Task to complete: Copy every line from the material below that holds "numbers".

-- Supplied data follows --

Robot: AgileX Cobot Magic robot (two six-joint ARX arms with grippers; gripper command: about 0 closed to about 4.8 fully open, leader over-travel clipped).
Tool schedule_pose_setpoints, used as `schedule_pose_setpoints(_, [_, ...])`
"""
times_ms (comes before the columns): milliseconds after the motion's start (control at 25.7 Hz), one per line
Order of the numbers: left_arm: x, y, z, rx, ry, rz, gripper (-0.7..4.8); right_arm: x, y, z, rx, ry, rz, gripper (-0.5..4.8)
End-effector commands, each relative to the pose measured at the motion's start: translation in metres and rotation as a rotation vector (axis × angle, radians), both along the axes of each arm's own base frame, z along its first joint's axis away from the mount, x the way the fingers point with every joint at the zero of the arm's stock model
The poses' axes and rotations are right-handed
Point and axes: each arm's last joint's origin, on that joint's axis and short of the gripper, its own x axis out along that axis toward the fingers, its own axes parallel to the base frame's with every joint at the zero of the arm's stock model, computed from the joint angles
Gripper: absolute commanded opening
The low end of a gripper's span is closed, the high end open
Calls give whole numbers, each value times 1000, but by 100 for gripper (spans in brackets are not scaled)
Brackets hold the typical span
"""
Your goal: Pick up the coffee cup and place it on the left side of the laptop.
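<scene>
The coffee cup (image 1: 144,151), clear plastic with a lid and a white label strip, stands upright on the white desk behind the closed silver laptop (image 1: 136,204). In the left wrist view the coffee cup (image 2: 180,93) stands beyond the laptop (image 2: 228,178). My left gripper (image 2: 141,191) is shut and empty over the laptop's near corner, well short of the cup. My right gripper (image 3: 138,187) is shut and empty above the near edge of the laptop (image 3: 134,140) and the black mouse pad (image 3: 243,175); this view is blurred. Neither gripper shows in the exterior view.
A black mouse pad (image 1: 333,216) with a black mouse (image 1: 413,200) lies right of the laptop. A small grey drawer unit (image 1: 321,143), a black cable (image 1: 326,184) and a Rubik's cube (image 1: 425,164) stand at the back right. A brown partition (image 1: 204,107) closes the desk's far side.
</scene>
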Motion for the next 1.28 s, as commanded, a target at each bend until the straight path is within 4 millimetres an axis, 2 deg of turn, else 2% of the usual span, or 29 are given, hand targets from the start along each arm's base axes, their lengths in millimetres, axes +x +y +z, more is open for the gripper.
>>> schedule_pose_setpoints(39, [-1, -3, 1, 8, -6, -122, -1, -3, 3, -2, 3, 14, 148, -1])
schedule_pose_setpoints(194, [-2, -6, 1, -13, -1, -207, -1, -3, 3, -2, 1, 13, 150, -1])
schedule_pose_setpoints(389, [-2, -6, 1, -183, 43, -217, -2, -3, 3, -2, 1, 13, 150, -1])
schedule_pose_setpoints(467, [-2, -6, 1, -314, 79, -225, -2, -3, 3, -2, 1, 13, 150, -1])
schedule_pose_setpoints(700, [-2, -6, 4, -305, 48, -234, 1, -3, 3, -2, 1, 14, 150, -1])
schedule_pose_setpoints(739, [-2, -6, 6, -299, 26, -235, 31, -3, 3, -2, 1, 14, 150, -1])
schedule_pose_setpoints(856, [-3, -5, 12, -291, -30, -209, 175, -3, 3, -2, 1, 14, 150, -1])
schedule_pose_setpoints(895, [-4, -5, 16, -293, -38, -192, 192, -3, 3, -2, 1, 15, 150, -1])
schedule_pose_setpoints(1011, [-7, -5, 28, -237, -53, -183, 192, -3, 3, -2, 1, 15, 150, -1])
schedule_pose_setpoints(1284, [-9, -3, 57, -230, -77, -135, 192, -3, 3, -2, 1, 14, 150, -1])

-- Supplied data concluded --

Output of the task:
Order of the numbers: left_arm: x, y, z, rx, ry, rz, gripper (-0.7..4.8); right_arm: x, y, z, rx, ry, rz, gripper (-0.5..4.8)
Calls give whole numbers, each value times 1000, but by 100 for gripper (spans in brackets are not scaled)

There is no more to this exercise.